In modo simile, la ricerca sostenuta dal governo federale e dall'industria ha contribuito a stabilire che esistono condizioni come il disturbo di panico e la fobia sociale, che sono comuni, portano a disabilità e rispondono alle cure, inclusi i farmaci. Ancora una volta, si può discutere se questi disturbi sono sotto-diagnosticati o sovra-diagnosticati.
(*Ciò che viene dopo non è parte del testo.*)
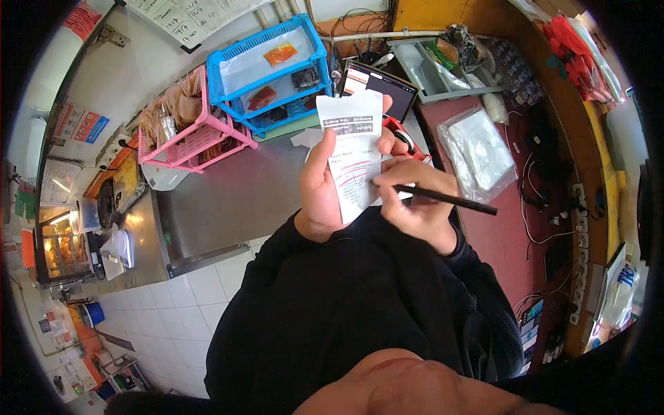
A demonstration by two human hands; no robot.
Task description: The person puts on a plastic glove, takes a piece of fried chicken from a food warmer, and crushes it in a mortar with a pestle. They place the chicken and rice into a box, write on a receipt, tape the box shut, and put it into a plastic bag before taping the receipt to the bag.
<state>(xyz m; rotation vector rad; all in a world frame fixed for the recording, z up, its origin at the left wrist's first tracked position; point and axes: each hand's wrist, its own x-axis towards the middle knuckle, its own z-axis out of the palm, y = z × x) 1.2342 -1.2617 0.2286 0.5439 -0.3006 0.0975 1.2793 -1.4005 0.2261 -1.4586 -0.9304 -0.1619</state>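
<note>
A white printed receipt (354,162) is in my left hand (321,194), upright in front of my chest. The thumb lies along its left edge, and fingertips show past its right edge. Red strokes cross the lower half of the paper, with a dark mark like a tick below them. My right hand (422,200) is closed round a black pen (449,198), whose back end points to the lower right. That hand's knuckles are close to the receipt's right edge; the pen's writing tip is hidden by the fingers.
Behind the receipt are a steel counter (207,207), a screen (379,86) and blue stacked baskets (270,69) with small packets. A pink rack (200,138) of packets stands left. On the red surface (484,235) lie clear plastic bags (477,149), near a grey tray (443,72).
</note>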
Le persone possono anche discutere dove si trova il confine tra malattia normale e lieve. Dove finisce la timidezza e inizia la fobia sociale? Come si può dire se qualcuno ha una leggera depressione o reagisce in modo esagerato a un fattore stressante? Parte della risposta a tali domande può essere determinata dal grado di disabilità associato alla condizione e dall'efficacia del trattamento nel diminuire la disabilità. Nonostante le questioni relative ai confini di definizione, non vi è dubbio che esistono forme gravi di malattie come il disturbo di panico, la depressione e la fobia sociale e che la ricerca sostenuta dal governo federale e dall'industria farmaceutica ha contribuito ad aumentare la conoscenza di queste condizioni.

Pertanto, riteniamo che il sostegno alla ricerca da parte dell'industria possa aiutare a promuovere le scienze di base e cliniche. La vera collaborazione scientifica tra mondo accademico e industria è nel migliore interesse del pubblico. Tuttavia, è fondamentale che i centri di salute accademici garantiscano che qualsiasi ricerca scientifica di base e clinica supportata dall'industria non sia ostacolata da alcuna precondizione che limiti l'indipendenza di ricerca della facoltà accademica.

In sintesi, crediamo fermamente che gli accademici dovrebbero evitare qualsiasi sostegno finanziario personale dall'industria derivato da attività di marketing che sono progettate per migliorare le vendite di droghe. Queste attività includono l'organizzazione di conferenze per le aziende e l'accettazione di regali da parte delle aziende. D'altra parte, riteniamo che sia nell'interesse pubblico incoraggiare le collaborazioni scientifiche di base e cliniche tra centri medici accademici e industria al fine di migliorare la nostra conoscenza dei disturbi psichiatrici e promuovere lo sviluppo di trattamenti nuovi e più efficaci.

Questa colonna è stata co-scritta da Eugene Rubin MD, PhD e Charles Zorumski MD.